Church Staff, Don’t Waste Your 9 to 5!
It took me six years to get a four-year degree in youth ministry. I really earned that degree. I got the most out of the money I spent (I kid, I kid). After College I went to seminary and received a Masters in Divinity. This time, I got a three-year degree in two years. I had to make up for some lost time.
I remember my first job after graduation. I had a lot of education for ministry – and yet I didn’t have a fat clue how to do a funeral, wedding, run a staff meeting, oversee a budget or think strategically. But I sure could preach a fantastic sermon.
What did a pay for in my education? Theology… mostly.
When I first started full time ministry I remember staring blankly at my computer screen wondering what do I do with my time? I’ve worked at multiple churches and not once was I taught how to do the job I was hired for. I enjoyed the freedom, but I lacked the understanding to know what I needed to get done.
I filled my time with planning events because it gave me something to do. Other times I allowed others needs to dictate how I spent my time. I spent a lot of time putting out other people fires. I enjoy helping people, but the issue is that I wasn’t teaching them to put out their own fires.
I was working in ministry, but I rarely worked on the ministry. I did a bunch of stuff, but rarely did I spend time working on strategically making the ministry better. Being busy doesn’t mean we are productive.
I wanted more than that. I wanted to know that my 9 to 5 in the office is truly making a difference. I wanted to leave each week feeling energized because of what I’ve accomplished. Can you relate?
How to get the most of your 9 to 5 on Church staff
The key to getting the most out of your 9 to 5 is to find your sweet spot. That is, you want to spend most of your time working on the things that you do best.
A little phrase I’ve adopted is “work on what I do best and delegate the rest.’
Things that I am not good at still need to get done. I cannot ignore them, but it doesn’t mean that I have to do it all. Whether you are a church planter, student pastor, church staff or lead pastor you can apply this.
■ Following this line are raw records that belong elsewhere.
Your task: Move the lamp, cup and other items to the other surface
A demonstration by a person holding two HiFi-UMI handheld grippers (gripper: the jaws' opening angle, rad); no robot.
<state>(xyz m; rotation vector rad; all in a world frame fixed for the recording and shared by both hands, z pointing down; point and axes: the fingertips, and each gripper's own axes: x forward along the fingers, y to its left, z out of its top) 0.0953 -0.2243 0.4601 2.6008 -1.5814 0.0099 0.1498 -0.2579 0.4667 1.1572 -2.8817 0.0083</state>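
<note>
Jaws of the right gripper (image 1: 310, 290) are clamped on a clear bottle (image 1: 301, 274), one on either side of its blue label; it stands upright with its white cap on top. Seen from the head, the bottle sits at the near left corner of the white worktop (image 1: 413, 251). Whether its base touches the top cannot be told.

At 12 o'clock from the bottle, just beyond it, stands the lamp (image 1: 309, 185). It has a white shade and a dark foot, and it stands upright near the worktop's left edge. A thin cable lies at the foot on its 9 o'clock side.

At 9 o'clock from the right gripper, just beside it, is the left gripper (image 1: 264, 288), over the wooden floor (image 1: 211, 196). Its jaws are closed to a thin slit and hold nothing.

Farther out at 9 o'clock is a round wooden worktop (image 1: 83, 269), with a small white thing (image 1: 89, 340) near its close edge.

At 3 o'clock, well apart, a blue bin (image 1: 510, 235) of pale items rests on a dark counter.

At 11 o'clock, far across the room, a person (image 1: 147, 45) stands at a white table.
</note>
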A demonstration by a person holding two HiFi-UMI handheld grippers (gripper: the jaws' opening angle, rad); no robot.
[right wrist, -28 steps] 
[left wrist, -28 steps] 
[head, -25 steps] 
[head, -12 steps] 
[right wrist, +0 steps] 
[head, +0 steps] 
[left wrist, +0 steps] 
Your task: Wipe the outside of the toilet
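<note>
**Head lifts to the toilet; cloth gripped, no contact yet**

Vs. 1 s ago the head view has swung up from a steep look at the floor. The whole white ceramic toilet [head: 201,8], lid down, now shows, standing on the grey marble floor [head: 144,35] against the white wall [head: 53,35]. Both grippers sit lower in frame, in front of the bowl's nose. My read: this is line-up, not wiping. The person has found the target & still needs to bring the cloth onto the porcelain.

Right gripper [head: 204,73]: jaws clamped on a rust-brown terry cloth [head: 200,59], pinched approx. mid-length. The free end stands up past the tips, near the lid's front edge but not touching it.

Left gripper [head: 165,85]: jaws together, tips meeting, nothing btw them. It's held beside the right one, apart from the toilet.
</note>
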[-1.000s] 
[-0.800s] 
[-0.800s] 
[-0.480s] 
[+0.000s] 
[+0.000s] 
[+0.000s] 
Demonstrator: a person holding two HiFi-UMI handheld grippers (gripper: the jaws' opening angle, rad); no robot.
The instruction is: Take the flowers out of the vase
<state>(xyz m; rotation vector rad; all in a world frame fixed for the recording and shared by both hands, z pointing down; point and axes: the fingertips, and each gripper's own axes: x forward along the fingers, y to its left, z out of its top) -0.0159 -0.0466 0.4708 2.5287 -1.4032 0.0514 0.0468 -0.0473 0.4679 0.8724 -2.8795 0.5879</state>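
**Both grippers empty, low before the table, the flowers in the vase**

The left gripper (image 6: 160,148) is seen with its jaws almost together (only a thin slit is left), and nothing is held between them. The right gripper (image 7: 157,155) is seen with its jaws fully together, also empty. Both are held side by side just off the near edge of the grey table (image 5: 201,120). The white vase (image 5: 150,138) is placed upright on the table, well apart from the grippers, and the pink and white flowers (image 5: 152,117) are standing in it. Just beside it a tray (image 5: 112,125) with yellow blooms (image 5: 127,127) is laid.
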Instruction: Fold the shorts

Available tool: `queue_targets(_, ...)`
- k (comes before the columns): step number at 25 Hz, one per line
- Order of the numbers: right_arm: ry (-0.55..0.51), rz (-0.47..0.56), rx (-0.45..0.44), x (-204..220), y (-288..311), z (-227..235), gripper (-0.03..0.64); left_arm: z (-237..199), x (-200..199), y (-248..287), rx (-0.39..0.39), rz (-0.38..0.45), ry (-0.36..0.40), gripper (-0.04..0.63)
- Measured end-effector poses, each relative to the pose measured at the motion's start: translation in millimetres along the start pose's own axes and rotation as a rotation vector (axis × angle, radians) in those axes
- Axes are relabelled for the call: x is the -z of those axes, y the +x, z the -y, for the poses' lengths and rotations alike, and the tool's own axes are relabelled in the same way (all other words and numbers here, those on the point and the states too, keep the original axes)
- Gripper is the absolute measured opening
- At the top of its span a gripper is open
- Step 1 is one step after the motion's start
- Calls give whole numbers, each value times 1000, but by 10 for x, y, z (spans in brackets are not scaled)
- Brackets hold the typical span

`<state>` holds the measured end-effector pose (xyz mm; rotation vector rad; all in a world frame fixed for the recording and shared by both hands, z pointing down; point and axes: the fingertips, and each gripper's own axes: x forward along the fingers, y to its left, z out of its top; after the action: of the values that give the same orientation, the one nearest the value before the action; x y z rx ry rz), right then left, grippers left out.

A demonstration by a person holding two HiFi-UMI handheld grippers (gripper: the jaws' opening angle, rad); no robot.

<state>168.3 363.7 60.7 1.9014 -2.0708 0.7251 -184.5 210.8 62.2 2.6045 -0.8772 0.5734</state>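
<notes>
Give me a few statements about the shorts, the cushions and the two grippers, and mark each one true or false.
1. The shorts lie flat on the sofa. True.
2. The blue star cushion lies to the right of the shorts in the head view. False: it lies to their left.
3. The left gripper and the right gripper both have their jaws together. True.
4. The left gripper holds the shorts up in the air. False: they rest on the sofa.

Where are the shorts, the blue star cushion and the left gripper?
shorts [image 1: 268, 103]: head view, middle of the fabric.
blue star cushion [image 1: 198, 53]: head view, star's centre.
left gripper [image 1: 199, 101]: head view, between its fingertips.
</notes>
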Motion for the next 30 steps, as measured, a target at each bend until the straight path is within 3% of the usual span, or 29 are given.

Six years ago, when I planted the church I’m pastoring, I had no one. No staff, no money, and no one to listen to me whine. Quickly, I found people to come along side me who I could delegate some of the responsibility to. For almost two years we had a full-time volunteer admin, a full-time volunteer kids director and other various part-time volunteers.
I began to invest in others and empower leaders. I started book clubs. I met with people who have potential and we would go through a strategic book together. I taught them to lead and own what they are good at.
I knew what I did best. No one was coming to my church because of my admin skills. No one was coming because of my singing. Preaching is the best thing I bring to my church. I still over see other things. I still have to make sure other things are getting done, but my church is at its best when I work on what I am best at.
To help ensure I work on what I can only do, I plan out my schedule around what I do best and delegate the rest.
It’s not that I am above doing admin work or getting my hands dirty. There are times where I jump in and help others in areas I’m not great at – however, I typically have to fire myself when I do this.
Often pastors think they have to function like a swiss army knife. That is, they feel like they have to be able to do it all. That is a lie. It’s actually counter to how God created you. God intentionally left out some of the spiritual gifts, so you would have to rely on others. There is someone who loves to do what you hate doing. Find them. Recruit them. And then empower them to do the work of ministry. Then do only what you can do.